From mboxrd@z Thu Jan  1 00:00:00 1970
From: Glauber Costa <glommer-bzQdu9zFT3WakBO8gow8eQ@public.gmane.org>
Subject: Re: cgroup information proc file format
Date: Thu, 11 Aug 2011 19:58:52 -0300
Message-ID: <4E445EAC.6030908@parallels.com>
References: <4E4441C3.5020603@free.fr> <4E4449F5.3010909@parallels.com>
	<4E444D96.7080206@free.fr>
Mime-Version: 1.0
Content-Type: text/plain; charset="us-ascii"
Content-Transfer-Encoding: 7bit
Return-path: <containers-bounces-cunTk1MwBs9QetFLy7KEm3xJsTq8ys+cHZ5vskTnxNA@public.gmane.org>
In-Reply-To: <4E444D96.7080206-GANU6spQydw@public.gmane.org>
List-Unsubscribe: <https://lists.linux-foundation.org/mailman/listinfo/containers>,
	<mailto:containers-request-cunTk1MwBs9QetFLy7KEm3xJsTq8ys+cHZ5vskTnxNA@public.gmane.org?subject=unsubscribe>
List-Archive: <http://lists.linux-foundation.org/pipermail/containers>
List-Post: <mailto:containers-cunTk1MwBs9QetFLy7KEm3xJsTq8ys+cHZ5vskTnxNA@public.gmane.org>
List-Help: <mailto:containers-request-cunTk1MwBs9QetFLy7KEm3xJsTq8ys+cHZ5vskTnxNA@public.gmane.org?subject=help>
List-Subscribe: <https://lists.linux-foundation.org/mailman/listinfo/containers>,
	<mailto:containers-request-cunTk1MwBs9QetFLy7KEm3xJsTq8ys+cHZ5vskTnxNA@public.gmane.org?subject=subscribe>
Sender: containers-bounces-cunTk1MwBs9QetFLy7KEm3xJsTq8ys+cHZ5vskTnxNA@public.gmane.org
Errors-To: containers-bounces-cunTk1MwBs9QetFLy7KEm3xJsTq8ys+cHZ5vskTnxNA@public.gmane.org
To: Daniel Lezcano <daniel.lezcano-GANU6spQydw@public.gmane.org>
Cc: Linux Containers <containers-qjLDD68F18O7TbgM5vRIOg@public.gmane.org>, Balbir Singh1 <balbir.singh-xthvdsQ13ZrQT0dZR+AlfA@public.gmane.org>, Paul Menage <menage-hpIqsD4AKlfQT0dZR+AlfA@public.gmane.org>
List-Id: containers.vger.kernel.org

On 08/11/2011 06:45 PM, Daniel Lezcano wrote:
> On 08/11/2011 11:30 PM, Glauber Costa wrote:
>> On 08/11/2011 05:55 PM, Daniel Lezcano wrote:
>>> Hi all,
>>>
>>> the cgroup cpuset and memory reduce access to a part of the resources on
>>> the system.
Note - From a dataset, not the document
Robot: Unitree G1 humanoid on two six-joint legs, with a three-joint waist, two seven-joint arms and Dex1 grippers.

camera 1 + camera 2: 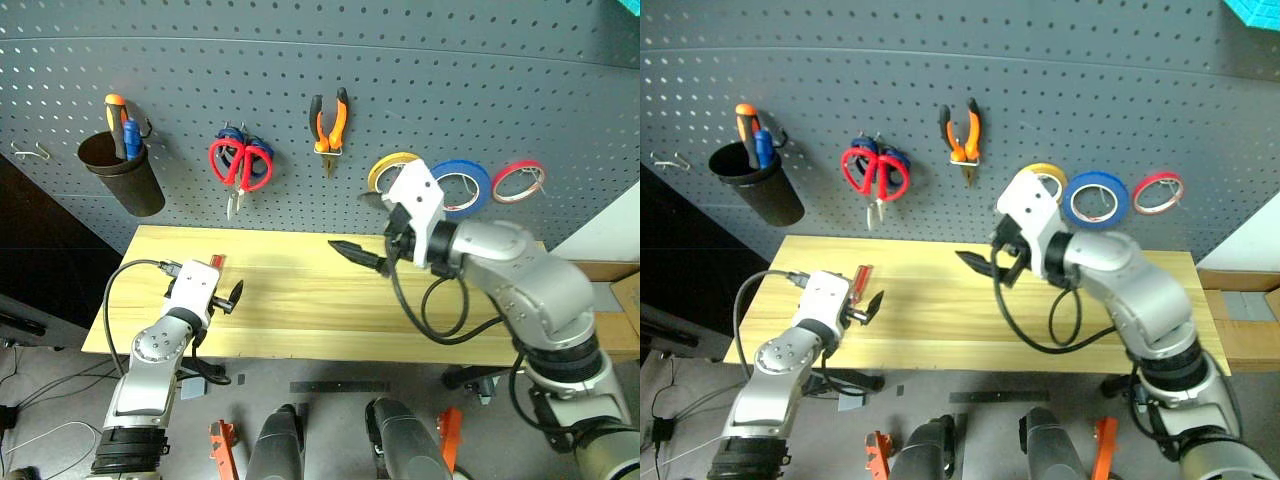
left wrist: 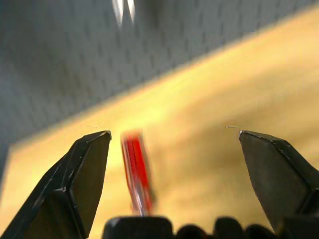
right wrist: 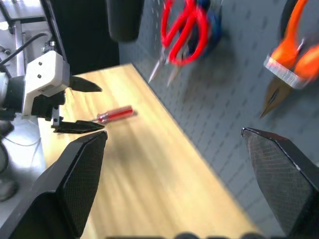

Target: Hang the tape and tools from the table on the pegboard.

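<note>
A slim red-handled screwdriver (image 1: 215, 263) lies on the light wooden table (image 1: 300, 305) at its left end. My left gripper (image 1: 222, 282) stands open just behind it, its fingers either side of the handle (image 2: 137, 172) without closing on it. My right gripper (image 1: 362, 240) hovers open and empty over the table's middle, pointing left. On the dark grey pegboard (image 1: 300, 50) hang the red-handled scissors (image 1: 240, 163), the orange-and-black pliers (image 1: 330, 120) and the blue tape (image 1: 462, 186). The right wrist view takes in the screwdriver (image 3: 114, 114), scissors (image 3: 184, 30) and pliers (image 3: 294, 55).
A black cup (image 1: 125, 175) on the pegboard's left holds orange- and blue-handled tools. Blue-handled scissors hang behind the red ones. A yellow tape roll (image 1: 385, 165) and a red tape roll (image 1: 518, 181) flank the blue one. Cardboard boxes (image 1: 615, 290) sit right of the table.
</note>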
Some applications use the /proc/cpuinfo and /proc/meminfo to
>>> allocate the resources. For instance, HPC jobs look at /proc/cpuinfo to
>>> fork the number of cpu found in this file either look at /proc/meminfo
>>> to allocate a big chunk of memory. Each process set the affinity on each
>>> cpu, which in case a subset of cpus is used, some affinity will fail.
>>>
>>> In the case of the container, the cgroup is used to reduce the memory or
>>> to assign a cpu to the container. Unfortunately, as this partitioning is
>>> not reflected in /proc, the different system tools (ps, top, free, ...)
>>> show a wrong information.
>>>
>>> I was wondering if that would make sense to create for the different
>>> cgroup subsystem, when it is relevant, a proc formatted file we can bind
>>> mount /proc.
>>>
>>> For example: /cgroup/memory.proc and /cgroup/cpuset.proc
>>
>> Not only that. user/sys/nice,etc statistics also are expected to be
>> different than the main system one, among other things.
>>
>> One way I was thinking of doing it, was to always show per-cgroup
>> data in /proc files when relevant, using the cgroup of the current
>> process as a base.
>
> That was proposed initially but refused. I tried to do that from
> userspace with a fuse filesystem and by translating the cgroup
> information into proc information. I was proud of the result but I
> noticed fuse is not really friendly with us for the containers: adds a
> lot of processes, does not support some file operations and adds an
> important overhead, so I gave up because it leads to a deadend.
>
> http://lxc.sourceforge.net/download/procfs/

Thanks for the pointer. I wasn't aware of such proposal.

>>
>> bind mounting proc files from their cgroup is a nice alternative,
>> though. But it leaves the possibility of any user of it not setting it
>> up.
>
> AFAIK, an user can set up an cgroup, so I guess it is up to the cgroup
> creator to handle that.
>
>> Although it is certainly more flexible, it makes me wonder if a
>> constrained process should ever know about resources it can't access...
>>
>> If bind mounts are used, I'd suggest we represent them as directories,
>> like cpuset.proc/cpuinfo. (It is not clear for me what exactly you meant
>> in your proposal, sorry if it was just that).
>
> Well this can not be organized in directory because a directory is a
> cgroup :)

Sure it can (with some effort). Doesn't mean it should, though, so 
moving on:

> The naming was an example, that would make more sense to name them
> cpuset.cpuinfo and memory.meminfo.
I might very well be overdesigning, but I guess that once the first 
files appear, others will follow. So what I'd like to see, is an easy
way for future userspace to find out that it should/could bind mount 
this at proc, regardless of what it is

How about cpuset.proc.cpuinfo , memory.proc.meminfo, and so on?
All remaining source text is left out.